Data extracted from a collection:
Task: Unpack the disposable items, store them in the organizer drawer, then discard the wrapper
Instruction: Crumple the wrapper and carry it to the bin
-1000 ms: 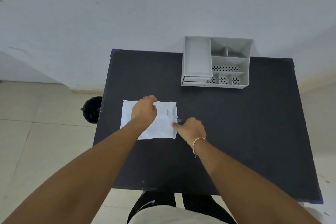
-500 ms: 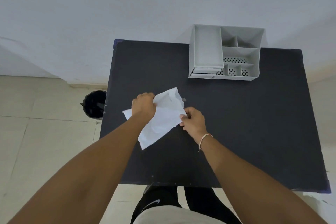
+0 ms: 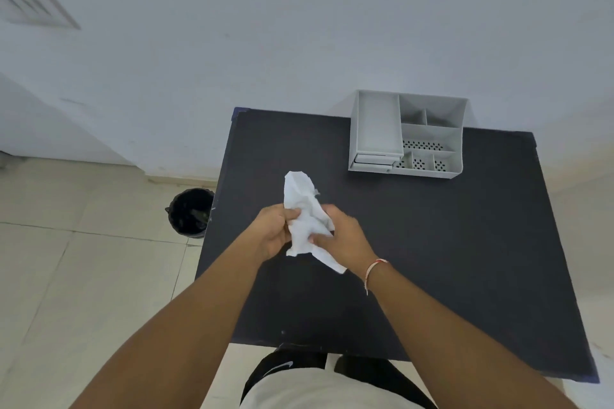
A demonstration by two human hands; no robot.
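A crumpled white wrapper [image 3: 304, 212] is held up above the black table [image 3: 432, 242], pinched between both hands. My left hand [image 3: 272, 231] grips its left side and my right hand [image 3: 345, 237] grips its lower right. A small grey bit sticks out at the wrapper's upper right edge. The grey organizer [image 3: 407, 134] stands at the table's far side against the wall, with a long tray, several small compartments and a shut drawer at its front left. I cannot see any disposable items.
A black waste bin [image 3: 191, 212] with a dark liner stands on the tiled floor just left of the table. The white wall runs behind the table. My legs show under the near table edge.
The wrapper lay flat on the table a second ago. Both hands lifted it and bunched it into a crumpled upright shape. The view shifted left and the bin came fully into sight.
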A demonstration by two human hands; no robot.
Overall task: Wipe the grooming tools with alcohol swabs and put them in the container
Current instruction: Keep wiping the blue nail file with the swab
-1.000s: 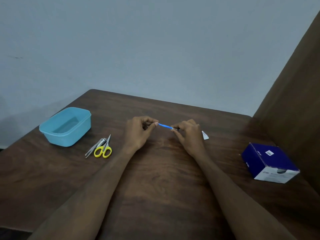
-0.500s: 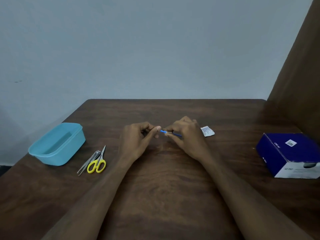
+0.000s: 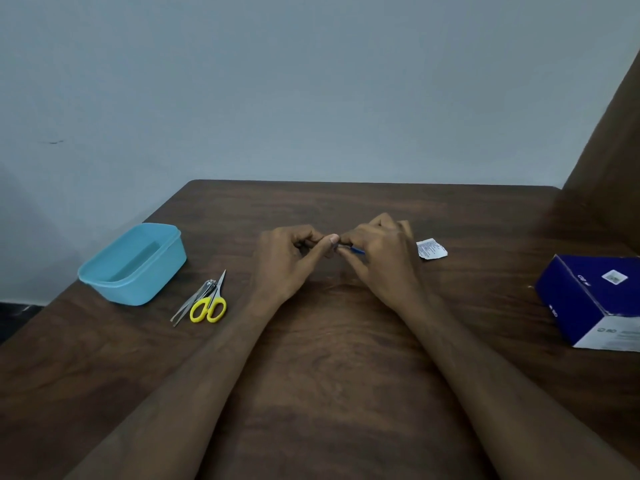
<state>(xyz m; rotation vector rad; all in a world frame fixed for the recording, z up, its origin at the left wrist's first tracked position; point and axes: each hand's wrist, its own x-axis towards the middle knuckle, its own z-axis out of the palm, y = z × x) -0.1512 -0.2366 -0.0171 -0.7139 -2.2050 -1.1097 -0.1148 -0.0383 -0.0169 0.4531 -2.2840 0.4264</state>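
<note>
— Blue and thin, that tool [image 3: 356,250]: where is it?
— Over the middle of the wooden table [image 3: 329,341], held up between both hands. Only a short blue end pokes out below the right hand's fingers; the rest is hidden.
— How is each hand on it?
— The left hand [image 3: 287,261] has its fingers curled, thumb stretched toward the right hand, pinching something slim at the tool's end. The right hand [image 3: 377,258] is curled around the tool, fingertips pressed onto it. Whether a swab sits under those fingers, I cannot tell. The two hands touch at the thumb tips.
— And the container?
— A light blue tub [image 3: 133,265], open at the top, stands well to the left near the table's edge. I cannot make out anything lying in it.
— Other tools?
— Just beside the tub, toward the hands, lie scissors [image 3: 209,303] with yellow handles, metal tweezers [image 3: 187,304] and a nail clipper [image 3: 210,286], bunched together and touching.
— Anything on the right?
— A torn white packet [image 3: 431,249] lies near the right hand. Farther out, a dark blue box [image 3: 588,299] sits by the right edge.
</note>
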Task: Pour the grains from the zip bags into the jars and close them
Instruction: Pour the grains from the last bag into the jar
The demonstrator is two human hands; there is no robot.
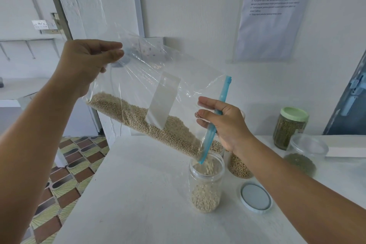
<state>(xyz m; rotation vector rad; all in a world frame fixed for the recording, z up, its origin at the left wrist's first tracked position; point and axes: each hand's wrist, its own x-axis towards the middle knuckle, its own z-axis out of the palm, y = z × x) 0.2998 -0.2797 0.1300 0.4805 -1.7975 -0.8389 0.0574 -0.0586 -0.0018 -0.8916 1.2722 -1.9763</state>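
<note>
From the head camera, the person is tilting a clear zip bag (158,93) above an open jar (206,182) that is standing on the white tabletop (138,194). The left hand (89,61) is pinching the bag's raised bottom corner between thumb and fingertips, holding that end high. The right hand (223,123) is gripping the blue zip strip (215,121) near the mouth, fingers curled round it, steering the lowest corner of the opening over the jar. Pale grains (142,119) are lying along the bag's lower edge and streaming down into the jar, which is looking roughly a third full.

So the pouring step is in hand, and by my judgement it is only partly done, since most of the grains are sitting in the bag. The next move is probably calling for a steeper lift at the left end while the zip corner stays centred over the jar's mouth, so nothing is spilling onto the tabletop. After that, the loose lid (255,197) lying just beside the jar will need screwing on.

Behind the right wrist, another jar of beige grains (238,166) is standing without a visible lid. Further right, a jar with a green lid (291,127) is holding dark green grains, and a lidless-looking clear jar (305,154) is lying or leaning near it; I cannot tell which.
</note>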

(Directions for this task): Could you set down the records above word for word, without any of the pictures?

(Solution to this task):
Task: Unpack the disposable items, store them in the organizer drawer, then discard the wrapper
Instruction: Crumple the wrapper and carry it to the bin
-1000 ms: 
-500 ms: 
+0 ms: 
A demonstration by two human hands; no robot.
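A crumpled white wrapper [image 3: 304, 212] is held up above the black table [image 3: 432, 242], pinched between both hands. My left hand [image 3: 272, 231] grips its left side and my right hand [image 3: 345, 237] grips its lower right. A small grey bit sticks out at the wrapper's upper right edge. The grey organizer [image 3: 407, 134] stands at the table's far side against the wall, with a long tray, several small compartments and a shut drawer at its front left. I cannot see any disposable items.
A black waste bin [image 3: 191, 212] with a dark liner stands on the tiled floor just left of the table. The white wall runs behind the table. My legs show under the near table edge.
The wrapper lay flat on the table a second ago. Both hands lifted it and bunched it into a crumpled upright shape. The view shifted left and the bin came fully into sight.
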A demonstration by two human hands; no robot.
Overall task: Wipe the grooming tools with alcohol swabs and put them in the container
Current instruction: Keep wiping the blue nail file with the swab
-1.000s: 
-0.500s: 
+0.000s: 
<state>(xyz m; rotation vector rad; all in a world frame fixed for the recording, z up, its origin at the left wrist's first tracked position; point and axes: each hand's wrist, its own x-axis towards the middle knuckle, its own z-axis out of the palm, y = z × x) -0.1512 -0.2366 -0.0171 -0.7139 -2.2050 -1.1097 -0.1148 -0.0383 -0.0169 0.4531 -2.2840 0.4264</state>
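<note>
— Blue and thin, that tool [image 3: 356,250]: where is it?
— Over the middle of the wooden table [image 3: 329,341], held up between both hands. Only a short blue end pokes out below the right hand's fingers; the rest is hidden.
— How is each hand on it?
— The left hand [image 3: 287,261] has its fingers curled, thumb stretched toward the right hand, pinching something slim at the tool's end. The right hand [image 3: 377,258] is curled around the tool, fingertips pressed onto it. Whether a swab sits under those fingers, I cannot tell. The two hands touch at the thumb tips.
— And the container?
— A light blue tub [image 3: 133,265], open at the top, stands well to the left near the table's edge. I cannot make out anything lying in it.
— Other tools?
— Just beside the tub, toward the hands, lie scissors [image 3: 209,303] with yellow handles, metal tweezers [image 3: 187,304] and a nail clipper [image 3: 210,286], bunched together and touching.
— Anything on the right?
— A torn white packet [image 3: 431,249] lies near the right hand. Farther out, a dark blue box [image 3: 588,299] sits by the right edge.
</note>
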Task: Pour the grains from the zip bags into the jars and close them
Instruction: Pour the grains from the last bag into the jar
The demonstrator is two human hands; there is no robot.
<state>(xyz m; rotation vector rad; all in a world frame fixed for the recording, z up, its origin at the left wrist's first tracked position; point and axes: each hand's wrist, its own x-axis towards the middle knuckle, its own z-axis out of the palm, y = z × x) 0.2998 -0.2797 0.1300 0.4805 -1.7975 -0.8389 0.0574 -0.0586 -0.0018 -0.8916 1.2722 -1.9763</state>
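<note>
From the head camera, the person is tilting a clear zip bag (158,93) above an open jar (206,182) that is standing on the white tabletop (138,194). The left hand (89,61) is pinching the bag's raised bottom corner between thumb and fingertips, holding that end high. The right hand (223,123) is gripping the blue zip strip (215,121) near the mouth, fingers curled round it, steering the lowest corner of the opening over the jar. Pale grains (142,119) are lying along the bag's lower edge and streaming down into the jar, which is looking roughly a third full.

So the pouring step is in hand, and by my judgement it is only partly done, since most of the grains are sitting in the bag. The next move is probably calling for a steeper lift at the left end while the zip corner stays centred over the jar's mouth, so nothing is spilling onto the tabletop. After that, the loose lid (255,197) lying just beside the jar will need screwing on.

Behind the right wrist, another jar of beige grains (238,166) is standing without a visible lid. Further right, a jar with a green lid (291,127) is holding dark green grains, and a lidless-looking clear jar (305,154) is lying or leaning near it; I cannot tell which.
</note>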

An answer has been given, and the exercise is complete.